Copy out the lines below that hold the word "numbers".

DATA EXCERPT:
*** Block opens ***

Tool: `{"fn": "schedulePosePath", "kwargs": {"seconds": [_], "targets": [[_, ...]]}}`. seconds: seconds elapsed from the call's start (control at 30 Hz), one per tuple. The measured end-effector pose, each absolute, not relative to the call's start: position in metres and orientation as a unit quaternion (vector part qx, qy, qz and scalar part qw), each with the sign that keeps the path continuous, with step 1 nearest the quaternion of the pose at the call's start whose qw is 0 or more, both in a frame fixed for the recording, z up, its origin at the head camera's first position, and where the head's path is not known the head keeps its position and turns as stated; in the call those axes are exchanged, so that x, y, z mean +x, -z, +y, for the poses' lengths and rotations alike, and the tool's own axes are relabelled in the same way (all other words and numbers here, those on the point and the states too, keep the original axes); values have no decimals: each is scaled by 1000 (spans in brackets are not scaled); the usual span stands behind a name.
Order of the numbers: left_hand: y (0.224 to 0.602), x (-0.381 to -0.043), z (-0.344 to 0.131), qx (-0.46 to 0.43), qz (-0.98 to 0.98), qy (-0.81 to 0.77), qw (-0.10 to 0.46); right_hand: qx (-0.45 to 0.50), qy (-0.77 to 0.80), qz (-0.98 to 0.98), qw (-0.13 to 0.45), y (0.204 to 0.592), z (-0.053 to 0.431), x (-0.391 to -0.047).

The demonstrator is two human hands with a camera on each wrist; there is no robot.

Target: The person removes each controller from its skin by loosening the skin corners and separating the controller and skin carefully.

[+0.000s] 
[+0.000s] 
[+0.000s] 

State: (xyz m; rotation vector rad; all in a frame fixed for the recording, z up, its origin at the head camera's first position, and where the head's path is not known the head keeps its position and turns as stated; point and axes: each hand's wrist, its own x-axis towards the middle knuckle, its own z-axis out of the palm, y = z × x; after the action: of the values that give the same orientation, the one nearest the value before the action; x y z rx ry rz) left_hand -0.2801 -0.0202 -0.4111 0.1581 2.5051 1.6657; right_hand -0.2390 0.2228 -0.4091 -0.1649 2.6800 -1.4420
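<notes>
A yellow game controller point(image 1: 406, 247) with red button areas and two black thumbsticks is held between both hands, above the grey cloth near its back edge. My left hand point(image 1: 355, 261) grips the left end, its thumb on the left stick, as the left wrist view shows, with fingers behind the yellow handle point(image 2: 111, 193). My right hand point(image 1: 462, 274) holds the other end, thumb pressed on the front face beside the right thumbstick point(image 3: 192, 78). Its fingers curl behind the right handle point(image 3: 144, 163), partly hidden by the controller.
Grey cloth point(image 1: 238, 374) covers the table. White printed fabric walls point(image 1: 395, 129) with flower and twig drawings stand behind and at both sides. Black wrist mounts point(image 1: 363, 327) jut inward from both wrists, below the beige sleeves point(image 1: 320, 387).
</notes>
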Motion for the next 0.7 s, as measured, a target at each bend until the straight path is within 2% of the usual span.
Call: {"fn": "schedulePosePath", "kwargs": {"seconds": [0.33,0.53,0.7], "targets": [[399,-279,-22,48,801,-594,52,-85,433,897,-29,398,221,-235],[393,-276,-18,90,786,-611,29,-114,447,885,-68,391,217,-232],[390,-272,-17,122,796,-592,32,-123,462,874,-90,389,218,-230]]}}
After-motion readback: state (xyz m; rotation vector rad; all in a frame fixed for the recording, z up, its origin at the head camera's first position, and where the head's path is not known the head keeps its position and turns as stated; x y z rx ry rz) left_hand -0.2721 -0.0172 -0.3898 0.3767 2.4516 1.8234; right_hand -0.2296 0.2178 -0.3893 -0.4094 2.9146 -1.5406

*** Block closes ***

FINAL ANSWER:
Tool: `{"fn": "schedulePosePath", "kwargs": {"seconds": [_], "targets": [[_, ...]]}}`. seconds: seconds elapsed from the call's start (control at 30 Hz), one per tuple. The measured end-effector pose, each absolute, not relative to the call's start: position in metres and orientation as a unit quaternion (vector part qx, qy, qz and scalar part qw), each with the sign that keeps the path continuous, with step 1 nearest the quaternion of the pose at the call's start whose qw is 0 or more, both in a frame fixed for the recording, z up, its origin at the head camera's first position, and where the head's path is not known the head keeps its position and turns as stated; in the call those axes are exchanged, so that x, y, z mean +x, -z, +y, for the poses' lengths and rotations alike, and the tool's own axes are relabelled in the same way (all other words and numbers here, those on the point and the states too, keep the original axes); values have no decimals: each is scaled by 1000 (spans in brackets are not scaled); the usual span stands behind a name.
Order of the numbers: left_hand: y (0.224 to 0.602), x (-0.381 to -0.043), z (-0.344 to 0.131), qx (-0.46 to 0.43), qz (-0.98 to 0.98), qy (-0.81 to 0.77), qw (-0.10 to 0.46); right_hand: qx (-0.45 to 0.50), qy (-0.77 to 0.80), qz (-0.98 to 0.98), qw (-0.13 to 0.45), y (0.204 to 0.592), z (-0.053 to 0.431), x (-0.391 to -0.047).

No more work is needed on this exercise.